**TASK ITEM**
In the records below, find the line with "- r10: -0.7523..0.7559" and the line with "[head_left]". Print both exactly, along with every line between them, and no other line.

Start of TASK INPUT

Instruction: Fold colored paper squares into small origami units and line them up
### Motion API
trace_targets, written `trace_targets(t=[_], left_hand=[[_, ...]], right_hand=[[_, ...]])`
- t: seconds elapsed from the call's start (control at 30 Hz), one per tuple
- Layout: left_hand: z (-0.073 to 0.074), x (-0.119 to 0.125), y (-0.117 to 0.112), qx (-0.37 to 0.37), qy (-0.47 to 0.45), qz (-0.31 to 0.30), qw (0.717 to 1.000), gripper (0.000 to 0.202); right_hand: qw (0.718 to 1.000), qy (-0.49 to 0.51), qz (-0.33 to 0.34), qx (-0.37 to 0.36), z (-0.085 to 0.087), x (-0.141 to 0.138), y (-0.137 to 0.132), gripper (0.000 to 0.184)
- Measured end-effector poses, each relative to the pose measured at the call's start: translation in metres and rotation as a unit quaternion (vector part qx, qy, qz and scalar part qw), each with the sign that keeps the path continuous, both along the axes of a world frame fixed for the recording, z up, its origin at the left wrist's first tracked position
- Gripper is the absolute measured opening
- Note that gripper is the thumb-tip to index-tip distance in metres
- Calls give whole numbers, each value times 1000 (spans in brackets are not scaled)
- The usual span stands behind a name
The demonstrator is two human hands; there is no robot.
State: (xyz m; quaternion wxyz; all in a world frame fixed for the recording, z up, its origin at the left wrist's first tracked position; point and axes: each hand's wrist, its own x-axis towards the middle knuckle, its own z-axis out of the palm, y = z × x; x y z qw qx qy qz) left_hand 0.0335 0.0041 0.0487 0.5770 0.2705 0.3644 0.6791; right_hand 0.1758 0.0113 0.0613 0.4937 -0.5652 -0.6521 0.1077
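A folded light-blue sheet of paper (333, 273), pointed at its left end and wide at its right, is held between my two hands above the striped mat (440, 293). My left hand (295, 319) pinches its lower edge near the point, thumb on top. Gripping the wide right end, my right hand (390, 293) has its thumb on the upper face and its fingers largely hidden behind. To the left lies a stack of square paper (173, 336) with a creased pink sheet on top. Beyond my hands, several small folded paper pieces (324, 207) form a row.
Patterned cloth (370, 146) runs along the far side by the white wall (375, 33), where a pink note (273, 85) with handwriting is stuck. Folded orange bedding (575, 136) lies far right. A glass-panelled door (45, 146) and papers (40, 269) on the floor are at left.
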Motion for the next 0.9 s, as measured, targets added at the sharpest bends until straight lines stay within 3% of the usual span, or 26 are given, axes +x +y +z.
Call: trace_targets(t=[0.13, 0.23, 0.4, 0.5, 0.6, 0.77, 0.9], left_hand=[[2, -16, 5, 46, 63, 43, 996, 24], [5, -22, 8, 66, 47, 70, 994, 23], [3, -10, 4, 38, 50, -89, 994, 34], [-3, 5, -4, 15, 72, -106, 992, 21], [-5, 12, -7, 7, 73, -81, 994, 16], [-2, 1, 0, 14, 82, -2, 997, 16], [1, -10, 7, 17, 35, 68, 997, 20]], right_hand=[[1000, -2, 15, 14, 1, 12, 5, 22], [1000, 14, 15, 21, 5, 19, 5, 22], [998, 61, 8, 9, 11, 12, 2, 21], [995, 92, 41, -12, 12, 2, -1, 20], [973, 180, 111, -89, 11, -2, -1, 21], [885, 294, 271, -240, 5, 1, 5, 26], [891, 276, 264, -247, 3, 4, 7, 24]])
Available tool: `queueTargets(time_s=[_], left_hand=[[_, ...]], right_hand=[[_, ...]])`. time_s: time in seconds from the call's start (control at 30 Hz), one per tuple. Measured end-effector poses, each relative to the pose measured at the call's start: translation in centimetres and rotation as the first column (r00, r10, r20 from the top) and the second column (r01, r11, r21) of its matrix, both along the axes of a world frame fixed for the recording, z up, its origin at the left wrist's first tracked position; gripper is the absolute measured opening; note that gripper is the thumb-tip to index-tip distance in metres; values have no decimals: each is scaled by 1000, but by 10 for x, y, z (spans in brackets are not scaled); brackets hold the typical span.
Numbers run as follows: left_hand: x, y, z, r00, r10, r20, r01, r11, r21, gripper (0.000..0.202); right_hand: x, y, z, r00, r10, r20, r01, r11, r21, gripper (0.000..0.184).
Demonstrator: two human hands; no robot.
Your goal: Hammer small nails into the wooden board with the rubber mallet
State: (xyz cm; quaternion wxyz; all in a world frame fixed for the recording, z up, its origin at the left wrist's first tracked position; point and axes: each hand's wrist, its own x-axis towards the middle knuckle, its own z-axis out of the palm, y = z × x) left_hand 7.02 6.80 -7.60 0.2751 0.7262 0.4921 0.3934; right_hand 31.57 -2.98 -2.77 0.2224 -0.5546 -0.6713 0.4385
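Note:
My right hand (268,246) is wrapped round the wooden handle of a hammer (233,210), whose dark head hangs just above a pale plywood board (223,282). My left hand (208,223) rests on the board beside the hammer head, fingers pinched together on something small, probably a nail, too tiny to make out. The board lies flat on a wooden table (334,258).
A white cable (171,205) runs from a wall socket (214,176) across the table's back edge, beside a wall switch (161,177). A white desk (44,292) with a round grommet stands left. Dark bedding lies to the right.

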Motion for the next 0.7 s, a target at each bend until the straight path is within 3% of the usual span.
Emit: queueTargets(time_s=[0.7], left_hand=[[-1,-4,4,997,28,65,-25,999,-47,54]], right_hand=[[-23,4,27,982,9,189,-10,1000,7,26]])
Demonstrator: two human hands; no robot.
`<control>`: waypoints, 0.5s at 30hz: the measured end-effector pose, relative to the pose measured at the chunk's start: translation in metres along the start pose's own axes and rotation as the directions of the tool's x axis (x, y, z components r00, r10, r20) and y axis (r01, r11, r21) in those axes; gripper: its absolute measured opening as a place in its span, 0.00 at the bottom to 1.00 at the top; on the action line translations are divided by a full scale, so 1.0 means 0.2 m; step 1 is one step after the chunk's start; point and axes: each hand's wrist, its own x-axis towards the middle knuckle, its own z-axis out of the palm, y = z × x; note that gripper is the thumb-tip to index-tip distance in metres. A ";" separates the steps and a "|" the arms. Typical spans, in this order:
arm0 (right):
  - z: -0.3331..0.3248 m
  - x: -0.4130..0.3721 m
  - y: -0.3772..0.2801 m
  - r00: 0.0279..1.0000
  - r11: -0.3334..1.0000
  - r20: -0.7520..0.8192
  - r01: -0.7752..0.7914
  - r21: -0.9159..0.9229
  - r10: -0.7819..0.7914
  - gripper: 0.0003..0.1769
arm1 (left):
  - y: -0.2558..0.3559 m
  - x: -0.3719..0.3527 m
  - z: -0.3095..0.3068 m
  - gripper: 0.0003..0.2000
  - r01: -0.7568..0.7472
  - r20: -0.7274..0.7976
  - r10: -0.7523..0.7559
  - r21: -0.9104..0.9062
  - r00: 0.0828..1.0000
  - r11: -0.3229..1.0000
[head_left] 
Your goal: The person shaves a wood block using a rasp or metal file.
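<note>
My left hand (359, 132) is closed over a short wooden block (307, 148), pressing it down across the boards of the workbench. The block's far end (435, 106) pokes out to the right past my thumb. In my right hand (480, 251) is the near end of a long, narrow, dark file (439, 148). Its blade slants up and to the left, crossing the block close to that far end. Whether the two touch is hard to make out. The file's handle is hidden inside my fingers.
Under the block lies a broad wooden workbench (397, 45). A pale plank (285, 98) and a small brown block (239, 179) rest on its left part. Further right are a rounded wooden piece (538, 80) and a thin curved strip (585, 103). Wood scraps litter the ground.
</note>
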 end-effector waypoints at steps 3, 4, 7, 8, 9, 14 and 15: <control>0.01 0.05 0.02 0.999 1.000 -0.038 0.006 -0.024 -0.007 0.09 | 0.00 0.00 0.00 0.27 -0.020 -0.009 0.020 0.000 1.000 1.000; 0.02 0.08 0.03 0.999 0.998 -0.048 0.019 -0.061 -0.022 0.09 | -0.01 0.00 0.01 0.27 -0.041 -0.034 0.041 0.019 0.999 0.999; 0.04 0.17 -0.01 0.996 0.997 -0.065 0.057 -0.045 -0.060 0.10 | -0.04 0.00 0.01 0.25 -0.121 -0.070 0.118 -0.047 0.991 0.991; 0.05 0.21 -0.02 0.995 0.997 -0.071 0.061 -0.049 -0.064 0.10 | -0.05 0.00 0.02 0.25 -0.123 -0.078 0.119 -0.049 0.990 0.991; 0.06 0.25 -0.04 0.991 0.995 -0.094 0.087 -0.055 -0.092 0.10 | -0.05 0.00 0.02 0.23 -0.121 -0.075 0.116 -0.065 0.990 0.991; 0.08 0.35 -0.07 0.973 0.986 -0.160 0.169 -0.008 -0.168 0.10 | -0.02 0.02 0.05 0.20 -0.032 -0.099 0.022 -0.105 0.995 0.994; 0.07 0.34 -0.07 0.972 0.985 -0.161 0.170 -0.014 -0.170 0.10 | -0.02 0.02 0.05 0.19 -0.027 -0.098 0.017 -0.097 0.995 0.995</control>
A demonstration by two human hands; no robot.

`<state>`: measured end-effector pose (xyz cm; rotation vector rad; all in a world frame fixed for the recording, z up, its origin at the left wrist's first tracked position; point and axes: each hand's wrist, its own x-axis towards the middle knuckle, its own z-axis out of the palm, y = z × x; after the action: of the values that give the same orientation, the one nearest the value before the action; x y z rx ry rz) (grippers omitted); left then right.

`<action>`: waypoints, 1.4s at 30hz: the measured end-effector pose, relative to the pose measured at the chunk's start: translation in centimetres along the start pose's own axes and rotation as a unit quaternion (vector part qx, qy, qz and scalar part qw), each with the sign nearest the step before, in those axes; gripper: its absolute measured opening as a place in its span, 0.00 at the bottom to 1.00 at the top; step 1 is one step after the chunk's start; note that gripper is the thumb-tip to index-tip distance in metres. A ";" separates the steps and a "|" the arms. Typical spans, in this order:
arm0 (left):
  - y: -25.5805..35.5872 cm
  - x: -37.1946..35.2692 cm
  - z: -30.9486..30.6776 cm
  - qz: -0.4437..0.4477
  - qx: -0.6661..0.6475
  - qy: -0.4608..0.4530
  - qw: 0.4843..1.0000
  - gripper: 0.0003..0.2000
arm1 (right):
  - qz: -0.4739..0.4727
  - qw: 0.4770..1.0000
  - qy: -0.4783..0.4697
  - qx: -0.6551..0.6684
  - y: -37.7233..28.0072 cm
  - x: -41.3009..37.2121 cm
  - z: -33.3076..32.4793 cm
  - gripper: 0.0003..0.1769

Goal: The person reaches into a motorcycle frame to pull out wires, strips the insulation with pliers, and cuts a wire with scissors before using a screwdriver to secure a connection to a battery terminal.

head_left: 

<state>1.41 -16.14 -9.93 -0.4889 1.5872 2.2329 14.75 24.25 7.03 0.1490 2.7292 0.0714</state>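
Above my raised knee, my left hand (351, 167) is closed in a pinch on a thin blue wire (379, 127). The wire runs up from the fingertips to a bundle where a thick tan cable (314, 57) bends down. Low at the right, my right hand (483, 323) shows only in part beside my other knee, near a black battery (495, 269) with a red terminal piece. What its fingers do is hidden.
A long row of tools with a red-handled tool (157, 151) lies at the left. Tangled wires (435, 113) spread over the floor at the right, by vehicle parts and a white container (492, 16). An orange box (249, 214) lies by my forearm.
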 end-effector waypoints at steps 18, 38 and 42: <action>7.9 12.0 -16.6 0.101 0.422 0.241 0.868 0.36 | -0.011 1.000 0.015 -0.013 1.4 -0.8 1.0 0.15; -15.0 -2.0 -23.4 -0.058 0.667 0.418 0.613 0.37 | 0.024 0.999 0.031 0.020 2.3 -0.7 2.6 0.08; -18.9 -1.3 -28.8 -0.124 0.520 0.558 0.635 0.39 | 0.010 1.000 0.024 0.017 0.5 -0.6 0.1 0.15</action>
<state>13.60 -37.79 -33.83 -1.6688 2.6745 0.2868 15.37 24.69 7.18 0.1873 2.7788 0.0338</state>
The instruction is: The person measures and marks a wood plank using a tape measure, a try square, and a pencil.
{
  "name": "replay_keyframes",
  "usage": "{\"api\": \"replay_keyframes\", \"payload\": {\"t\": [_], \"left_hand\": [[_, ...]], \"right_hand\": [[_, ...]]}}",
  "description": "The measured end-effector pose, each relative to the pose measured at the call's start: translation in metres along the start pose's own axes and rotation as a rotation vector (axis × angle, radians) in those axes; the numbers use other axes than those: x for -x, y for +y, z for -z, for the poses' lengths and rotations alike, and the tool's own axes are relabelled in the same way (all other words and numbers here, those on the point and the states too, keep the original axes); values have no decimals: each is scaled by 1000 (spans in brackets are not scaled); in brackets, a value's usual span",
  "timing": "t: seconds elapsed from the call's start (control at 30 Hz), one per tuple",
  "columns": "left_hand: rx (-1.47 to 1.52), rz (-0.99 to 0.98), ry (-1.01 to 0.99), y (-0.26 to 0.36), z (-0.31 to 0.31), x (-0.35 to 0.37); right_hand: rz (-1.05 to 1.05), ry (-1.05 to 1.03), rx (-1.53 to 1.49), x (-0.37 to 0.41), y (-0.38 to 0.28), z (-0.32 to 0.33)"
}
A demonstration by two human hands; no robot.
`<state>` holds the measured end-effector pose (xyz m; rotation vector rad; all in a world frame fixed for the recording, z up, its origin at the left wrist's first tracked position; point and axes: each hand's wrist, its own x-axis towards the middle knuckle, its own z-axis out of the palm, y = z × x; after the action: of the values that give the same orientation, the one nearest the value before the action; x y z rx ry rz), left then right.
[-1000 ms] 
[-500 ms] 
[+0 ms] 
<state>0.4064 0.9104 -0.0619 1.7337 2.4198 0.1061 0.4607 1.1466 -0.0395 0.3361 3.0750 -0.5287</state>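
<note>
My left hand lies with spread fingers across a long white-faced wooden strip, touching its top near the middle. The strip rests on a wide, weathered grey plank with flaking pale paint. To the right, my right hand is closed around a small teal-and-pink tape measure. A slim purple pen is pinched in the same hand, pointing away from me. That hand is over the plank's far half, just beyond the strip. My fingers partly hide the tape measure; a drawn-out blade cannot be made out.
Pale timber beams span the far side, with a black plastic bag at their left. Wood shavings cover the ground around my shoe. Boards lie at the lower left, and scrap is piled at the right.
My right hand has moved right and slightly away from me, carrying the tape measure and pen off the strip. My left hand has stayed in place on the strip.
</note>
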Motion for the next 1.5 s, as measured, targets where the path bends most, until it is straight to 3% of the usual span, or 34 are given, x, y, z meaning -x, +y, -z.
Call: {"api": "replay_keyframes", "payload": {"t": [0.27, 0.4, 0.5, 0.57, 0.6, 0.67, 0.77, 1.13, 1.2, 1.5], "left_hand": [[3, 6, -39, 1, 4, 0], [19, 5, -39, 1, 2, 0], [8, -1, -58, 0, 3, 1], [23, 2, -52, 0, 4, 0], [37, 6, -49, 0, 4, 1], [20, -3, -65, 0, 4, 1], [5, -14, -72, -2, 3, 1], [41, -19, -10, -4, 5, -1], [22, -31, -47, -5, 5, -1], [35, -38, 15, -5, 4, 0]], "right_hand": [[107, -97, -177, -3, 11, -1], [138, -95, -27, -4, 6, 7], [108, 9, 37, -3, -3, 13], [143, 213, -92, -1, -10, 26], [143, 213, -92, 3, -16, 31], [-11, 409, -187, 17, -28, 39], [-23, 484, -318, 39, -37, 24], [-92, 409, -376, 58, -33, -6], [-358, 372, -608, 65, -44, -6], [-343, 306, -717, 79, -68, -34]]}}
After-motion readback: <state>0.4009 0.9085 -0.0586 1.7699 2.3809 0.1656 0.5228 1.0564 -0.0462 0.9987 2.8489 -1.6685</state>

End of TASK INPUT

**EXERCISE ANSWER**
  - r10: -0.7523..0.7559
  - r21: -0.9104..0.9062
  - r00: 0.0828..1.0000
  - r11: -0.3229..1.0000
[head_left] 

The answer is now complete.